A report by the Policy Exchange says schools where staff were stakeholders - or partners - would create strong incentives to improve standards.
The proposal by the right-of-centre think tank is controversial and critics would oppose any such privatisation.
The Department for Education said there were no plans for this sort of measure.
Under the proposals by the Policy Exchange, half of any profits made by the schools would be distributed as a dividend to partners on an annual basis, while the remaining half would be reinvested into the running of the school.
The report suggests schools should operate outside the traditional structures which apply to teachers' pay and conditions. State-funded academies already have the power to set their own pay and conditions for staff.
Companies would only be able to draw dividends if the school met certain performance targets.
Schools would have to operate a social mobility test, for example, ensuring that 20% of pupils were eligible for free school meals.
They would also be prevented from selling off government-procured buildings and facilities for private gain.

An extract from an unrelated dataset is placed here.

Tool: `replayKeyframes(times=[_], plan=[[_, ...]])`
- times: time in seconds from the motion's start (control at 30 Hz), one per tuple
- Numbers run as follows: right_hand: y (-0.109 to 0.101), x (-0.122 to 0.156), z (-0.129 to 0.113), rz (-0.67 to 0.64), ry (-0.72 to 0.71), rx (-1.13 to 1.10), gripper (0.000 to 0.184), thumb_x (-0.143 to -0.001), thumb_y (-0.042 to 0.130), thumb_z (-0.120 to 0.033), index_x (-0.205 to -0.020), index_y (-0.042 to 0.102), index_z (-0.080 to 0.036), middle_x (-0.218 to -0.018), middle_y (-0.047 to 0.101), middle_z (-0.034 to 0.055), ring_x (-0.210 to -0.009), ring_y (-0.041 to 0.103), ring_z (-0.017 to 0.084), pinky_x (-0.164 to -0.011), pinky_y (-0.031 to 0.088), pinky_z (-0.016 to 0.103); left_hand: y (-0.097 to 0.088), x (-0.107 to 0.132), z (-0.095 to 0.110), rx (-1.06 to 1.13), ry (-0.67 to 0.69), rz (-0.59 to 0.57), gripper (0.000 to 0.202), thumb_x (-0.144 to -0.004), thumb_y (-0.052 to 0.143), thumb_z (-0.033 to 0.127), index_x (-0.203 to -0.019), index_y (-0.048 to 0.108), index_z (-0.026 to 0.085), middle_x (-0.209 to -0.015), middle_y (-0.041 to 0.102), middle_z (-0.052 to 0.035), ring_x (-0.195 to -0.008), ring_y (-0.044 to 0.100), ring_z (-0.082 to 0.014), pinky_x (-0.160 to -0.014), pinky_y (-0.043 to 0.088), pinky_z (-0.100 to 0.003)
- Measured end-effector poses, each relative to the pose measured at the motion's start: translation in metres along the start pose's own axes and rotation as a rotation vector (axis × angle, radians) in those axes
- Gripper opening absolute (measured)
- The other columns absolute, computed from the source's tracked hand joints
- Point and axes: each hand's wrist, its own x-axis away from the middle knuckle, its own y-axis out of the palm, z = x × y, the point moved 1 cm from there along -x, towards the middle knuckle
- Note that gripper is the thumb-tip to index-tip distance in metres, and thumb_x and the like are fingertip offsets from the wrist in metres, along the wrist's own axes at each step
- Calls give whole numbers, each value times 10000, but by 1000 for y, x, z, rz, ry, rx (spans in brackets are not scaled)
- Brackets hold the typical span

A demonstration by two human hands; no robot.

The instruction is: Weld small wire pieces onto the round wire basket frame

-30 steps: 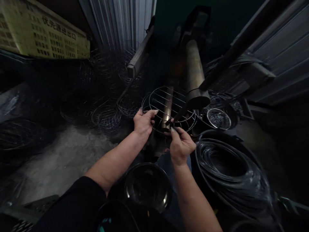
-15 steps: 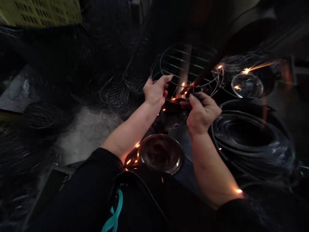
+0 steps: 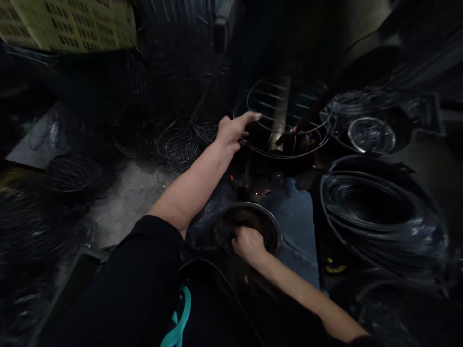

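Observation:
My left hand (image 3: 231, 131) grips the near left edge of a round wire rack (image 3: 289, 155), its thumb stretched along the rim and its fingers curled beneath. Parallel cross wires run over the rack, and a pale metal bar (image 3: 281, 111) shows among them. A dark rod (image 3: 311, 108) slants down to the rack, with a faint orange glow at its tip. My right hand (image 3: 249, 243) is down inside a shiny metal bowl (image 3: 277, 226) on my lap. Its fingers are closed, and whatever they pinch is hidden in the bowl.
To the right lies a big coil of wire (image 3: 383, 202); beyond it stands a round shiny dish (image 3: 372, 135). Wire frames (image 3: 177, 144) are piled on the left. A yellow crate (image 3: 83, 24) is at the upper left. Small orange sparks glow below the rack.
My right hand has moved from the rack's near edge down into the bowl. The bright sparks around the rod tip and dish have mostly died out. My left hand stays on the rack.

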Motion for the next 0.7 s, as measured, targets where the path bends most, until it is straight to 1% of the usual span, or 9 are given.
replayKeyframes(times=[0.07,0.13,0.17,0.23,0.3,0.4,0.5,0.57,0.7], plan=[[-5,1,5,11,-47,1,275,-770,523,-98,-887,766,-151,-978,738,136,-933,708,249,-793,525,298,3,13,1,6,-158,31,476,-507,833,171,-862,517,177,-806,604,-44,-703,601,-181,-580,442,-290],[-17,1,14,53,-130,-130,289,-739,542,-80,-863,775,-196,-958,750,88,-925,706,208,-810,519,264,4,26,4,89,-140,49,416,-512,782,133,-803,492,199,-687,564,10,-574,525,-114,-514,380,-235],[-26,1,19,103,-171,-276,293,-736,547,-89,-876,775,-207,-924,757,68,-876,711,194,-789,529,263,4,31,4,127,-120,55,407,-513,763,126,-796,482,208,-653,547,32,-535,491,-92,-495,355,-218],[-52,-2,31,278,-226,-659,255,-754,579,-174,-918,771,-207,-828,759,42,-705,703,186,-681,553,286,3,40,5,183,-90,65,411,-507,744,128,-796,466,220,-614,525,62,-497,449,-69,-468,319,-196],[-86,-7,42,525,-220,-929,249,-766,626,-315,-938,766,-201,-746,743,28,-556,657,180,-559,540,298,2,47,4,210,-65,76,430,-491,745,131,-790,450,223,-598,511,79,-487,431,-59,-453,301,-185],[-142,-16,49,855,-181,-870,281,-775,637,-395,-912,766,-187,-704,726,33,-563,656,185,-572,525,298,2,53,3,211,-9,69,454,-473,747,135,-810,457,227,-601,507,87,-483,422,-54,-439,293,-182],[-179,-27,46,1023,-108,-607,231,-776,610,-335,-842,774,-186,-680,728,45,-624,678,212,-673,526,333,4,57,1,206,25,41,474,-468,744,147,-861,493,231,-620,505,90,-480,427,-50,-434,294,-180],[-188,-34,42,1077,-73,-567,223,-773,597,-310,-826,774,-185,-681,734,52,-646,686,224,-696,526,344,5,58,-2,224,18,36,487,-462,752,154,-868,493,231,-627,504,93,-483,433,-47,-436,298,-177],[-177,-44,39,1106,-93,-841,252,-783,597,-335,-866,754,-157,-605,702,31,-537,662,198,-570,528,306,8,58,-6,256,-26,48,500,-452,774,160,-851,479,223,-634,512,90,-491,439,-46,-441,307,-175]])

The report, entitled Social Enterprise Schools, acknowledges that full profit-making in schools would be politically difficult to introduce immediately.
It suggests the government sets up pilot schemes across the country to test the effectiveness of social enterprise schools, initially in the most deprived areas of the country.
The head of education at the Policy Exchange, James Groves, said: "Given the huge challenges which our education system faces in the coming years, the government should continue to push the boundaries of the status quo.
"This report challenges the idea that there is simply a choice between for-profit and not-for profit schools.
"A 'John Lewis' model of school where private companies, including teachers and school staff, are encouraged to personally invest offers one such innovative alternative."
But a spokesman for the DfE said: "We have no plans to allow state-funded schools to be profit-making.
"The success of many academies in raising standards is built on philanthropic organisations using their expertise to turn around underperforming schools.
"We're more than doubling targeted investment at areas facing the greatest pressure on school places, to over £4bn in the next four years.
"Parents want to send their child to a good local school - that's we are building free schools, letting the most popular schools expand to meet demand from parents and driving up standards right across the system."